Nun erhielt Schmücker seine Chance und genügend Zeit, um die Ernte einzufahren. Unter seinen beiden Vorgängern waren bereits die vier modernen Modelle 

Scirocco, Polo, Golf und Passat auf den Markt gekommen. Schmücker erweiterte das Angebotssegment ab 1977 im Zweijahresrhythmus um Stufenheckvarianten der drei letztgenannten Typen mit den Modellbezeichnungen „Derby“, „Jetta“ und „Santana“. Audi positionierte er als Premiummarke. Dazu passte, dass die Produktion des großen VW K70 und des kleinen Audi 50 1975 beziehungsweise 1978 eingestellt wurde. Aus der mit Porsche gemeinsam angefangenen Entwicklung eines Nachfolgers für den von 1969 bis 1975 gebauten Sportwagen VW-Porsche stieg VW auf Schmückers Geheiß aus. Der VW-Chef hielt dieses Marktsegment zum einen aufgrund der Ölkrise für begrenzt und zum anderen durch den Scirocco bereits genügend durch sein Unternehmen abgedeckt. Soweit zu Schmückers Modellpolitik.

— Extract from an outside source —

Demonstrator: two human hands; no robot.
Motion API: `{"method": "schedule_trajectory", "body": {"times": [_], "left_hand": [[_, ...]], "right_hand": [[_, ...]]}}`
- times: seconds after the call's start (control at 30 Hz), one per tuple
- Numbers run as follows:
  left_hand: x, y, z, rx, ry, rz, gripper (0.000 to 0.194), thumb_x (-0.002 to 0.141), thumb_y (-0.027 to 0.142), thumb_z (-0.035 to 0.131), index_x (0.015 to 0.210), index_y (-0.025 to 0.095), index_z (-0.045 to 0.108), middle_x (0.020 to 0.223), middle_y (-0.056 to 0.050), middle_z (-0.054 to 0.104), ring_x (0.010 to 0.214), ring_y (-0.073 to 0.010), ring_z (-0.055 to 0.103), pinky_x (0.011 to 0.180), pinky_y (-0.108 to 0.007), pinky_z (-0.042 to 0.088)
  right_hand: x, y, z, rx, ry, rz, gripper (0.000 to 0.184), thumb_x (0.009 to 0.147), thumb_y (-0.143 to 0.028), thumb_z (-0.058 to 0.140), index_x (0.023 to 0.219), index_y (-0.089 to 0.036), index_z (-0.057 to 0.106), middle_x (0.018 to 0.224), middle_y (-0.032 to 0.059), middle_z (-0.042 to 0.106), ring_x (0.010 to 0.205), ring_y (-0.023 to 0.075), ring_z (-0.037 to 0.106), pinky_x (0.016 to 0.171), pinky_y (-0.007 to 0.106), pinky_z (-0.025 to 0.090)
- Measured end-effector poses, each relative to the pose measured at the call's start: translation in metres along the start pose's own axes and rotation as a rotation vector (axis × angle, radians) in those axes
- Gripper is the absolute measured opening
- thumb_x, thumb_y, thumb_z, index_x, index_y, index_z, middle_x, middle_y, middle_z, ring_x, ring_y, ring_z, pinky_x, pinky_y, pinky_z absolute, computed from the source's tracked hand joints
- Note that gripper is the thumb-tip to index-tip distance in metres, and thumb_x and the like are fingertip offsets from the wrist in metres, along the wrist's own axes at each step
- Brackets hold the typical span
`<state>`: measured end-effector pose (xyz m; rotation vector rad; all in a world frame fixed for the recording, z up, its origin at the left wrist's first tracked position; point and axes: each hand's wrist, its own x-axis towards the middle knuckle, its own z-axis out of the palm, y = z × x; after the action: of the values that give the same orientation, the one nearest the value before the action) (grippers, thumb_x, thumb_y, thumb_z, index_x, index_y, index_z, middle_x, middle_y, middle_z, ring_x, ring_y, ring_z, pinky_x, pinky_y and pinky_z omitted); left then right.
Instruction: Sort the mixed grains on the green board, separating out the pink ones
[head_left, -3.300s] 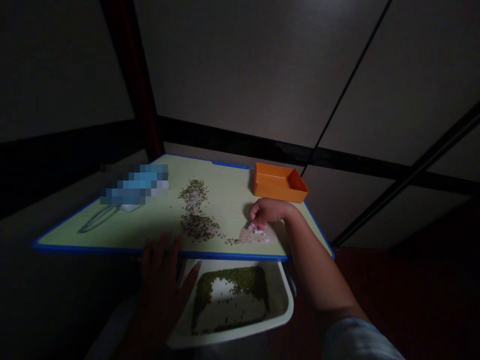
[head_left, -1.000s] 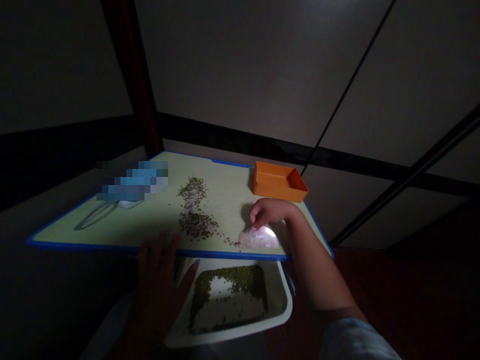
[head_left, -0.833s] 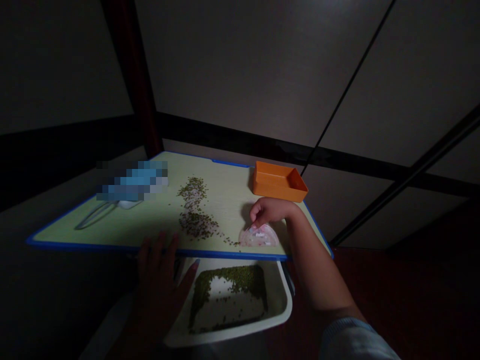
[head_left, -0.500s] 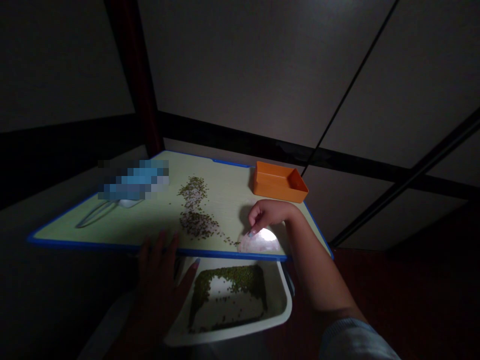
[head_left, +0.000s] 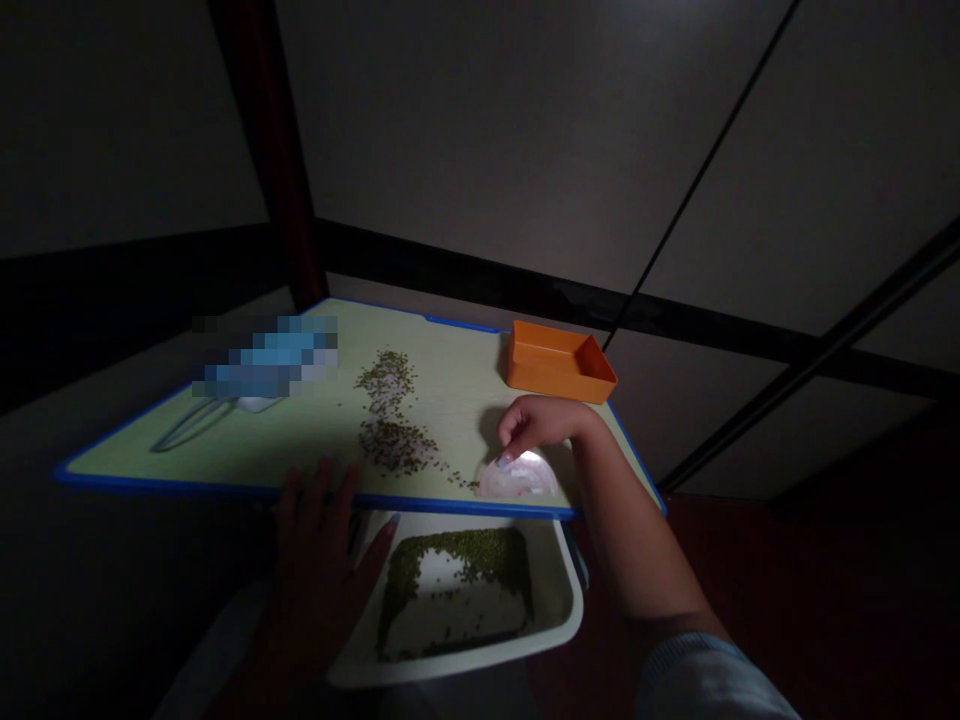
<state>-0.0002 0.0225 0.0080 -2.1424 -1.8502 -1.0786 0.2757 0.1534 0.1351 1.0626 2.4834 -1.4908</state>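
Protractor (head_left: 519,482) (markings unclear) in right hand (head_left: 538,423)

We could read no words, numbers, brands or signs. At nine o'clock in our view, coarse pixel blocks covered the blue item (head_left: 277,352) on the worktop (head_left: 457,400), and we could not tell whether it carried print. Toward five o'clock, the pinkish half-round piece (head_left: 517,482) bore faint pale marks, too small and glare-washed for us to make out.
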Motion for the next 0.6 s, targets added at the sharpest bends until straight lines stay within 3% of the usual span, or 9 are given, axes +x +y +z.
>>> {"method": "schedule_trajectory", "body": {"times": [0.37, 0.6], "left_hand": [[0.0000, 0.0006, 0.0012, 0.019, 0.013, 0.002, 0.063, 0.085, 0.045, 0.040, 0.135, 0.006, 0.038, 0.148, -0.022, 0.029, 0.142, -0.0358, 0.012, 0.112, -0.058, 0.025], [0.0003, -0.0008, 0.0032, 0.021, 0.020, 0.000, 0.062, 0.085, 0.044, 0.041, 0.135, 0.009, 0.038, 0.148, -0.021, 0.030, 0.142, -0.0348, 0.013, 0.113, -0.057, 0.024]], "right_hand": [[-0.0037, 0.0038, -0.0030, 0.070, 0.051, 0.084, 0.026, 0.064, -0.037, 0.075, 0.067, -0.014, 0.065, 0.055, -0.0042, 0.061, 0.052, 0.0068, 0.052, 0.055, 0.021, 0.037], [-0.0014, 0.0045, -0.0028, -0.051, 0.091, 0.093, 0.016, 0.067, -0.030, 0.071, 0.066, -0.015, 0.065, 0.056, -0.0046, 0.061, 0.052, 0.0060, 0.050, 0.054, 0.020, 0.036]]}}
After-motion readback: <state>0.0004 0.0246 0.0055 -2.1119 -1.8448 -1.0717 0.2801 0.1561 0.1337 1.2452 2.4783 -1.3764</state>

Unabhängig davon, wessen Verdienst sie waren, ließen die Zahlen Schmücker gut aussehen. Im Februar 1975 hatte er den Vorstandsvorsitz übernommen, bereits im August des Jahres schrieb VW wieder schwarze Zahlen. Im ersten Kalenderjahr, das Schmücker voll verantwortete, betrug der Gewinn eine Milliarde D-Mark. Von 1975 bis 1979 erhöhte sich der Konzernabsatz von 1,95 auf 2,54 Millionen Fahrzeuge. 

So war es denn auch nicht sein Aufsichtsrat, sondern sein Körper, der den VW-Vorstandsvorsitzenden nach sieben Jahren schließlich ausbremste. Eine schwere Herzattacke im Juni 1981 zwang ihn noch im selben Jahr zum Rückzug aus der Konzernführung. Im darauffolgenden Jahr wechselte er in den Aufsichtsrat. Am 6. November 1996 starb Toni Schmücker in Bergisch Gladbach.